Ghazal 258x, Verse 7

{258x,7}*

shikvah-e yārāñ ġhubār-e dil meñ pinhāñ kar diyā
ġhālib aise ganj ko shāyāñ yihī vīrānah thā

1) the complaint of the friends, I hid in the dust of the heart
2) Ghalib, worthy of such a treasure/hoard was-- only/emphatically this desolation

Notes:

ġhubār : 'Dust; clouds of dust; a dust-storm; vapour, fog, mist, mistiness; impurity, foulness; (met.) vexation, soreness, ill-feeling, rancour, spite; affliction, grief; perplexity'. (Platts p.769)

 

ganj : 'A store, hoard; treasure; hidden treasure; a treasury'. (Platts p.917)

 

shāyān : 'Proper, fit, suitable; worthy; desirable; agreeable; lawful, legal, allowed, permitted'. (Platts p.720)

 

vīrānah : 'A desolate place; a place full of ruins; a solitude; — a waste; forest-land'. (Platts p.1209)

Asi:

I have concealed the complaint of the friends in the dust of the heart. Oh Ghalib, in truth this was a single/particular/unique/excellent ruin, and in reality there was even/also a need for just such a desolation.

== Asi, p. 79

Gyan Chand:

We have complaints against the friends, but we did not express them. Toward the friends a single/particular light-ish vexation was created in the heart, and that was all. With this feeling, we buried the complaints. The dust-filled heart has a similitude with a desolation, and the complaint against the friends is a treasure. It's customary to bury a treasure in a desolate place. For our treasure, just such a desolation was fitting.

== Gyan Chand, p. 138

FWP:

SETS == HI

For more on Ghalib's unpublished verses, see the discussion in {4,8x}. See also the overview index.

Thanks to the versatility of the iẓāfat , the complaint 'of' the friends could be either one made about them (the speaker resents their behavior), or one made by them (they reproach the speaker for his behavior). In the present verse, it hardly seems to matter which.

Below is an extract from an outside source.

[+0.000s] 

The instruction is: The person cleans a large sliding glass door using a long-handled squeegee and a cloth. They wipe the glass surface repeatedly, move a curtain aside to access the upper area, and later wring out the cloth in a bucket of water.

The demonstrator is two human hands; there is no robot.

The point is that i a complaint is to be 'buried', then the no doubt ample 'dust' in the speaker's heart is-- both literally and metaphorically (see the definition above)-- an excellent place.

The second line thus becomes irresistibly sarcastic, since it not only refers to the heap of resentments as a 'treasure', but also identifies it as 'such' a treasure-- a treasure for which no 'desolation' except that of the heart could be desolate enough (bleak enough? remote enough? dusty enough?) to offer an appropriate burial place. It's really the yihī that does the trick.

For another enjoyable exploration of degrees of vīrānī , see {35,8}.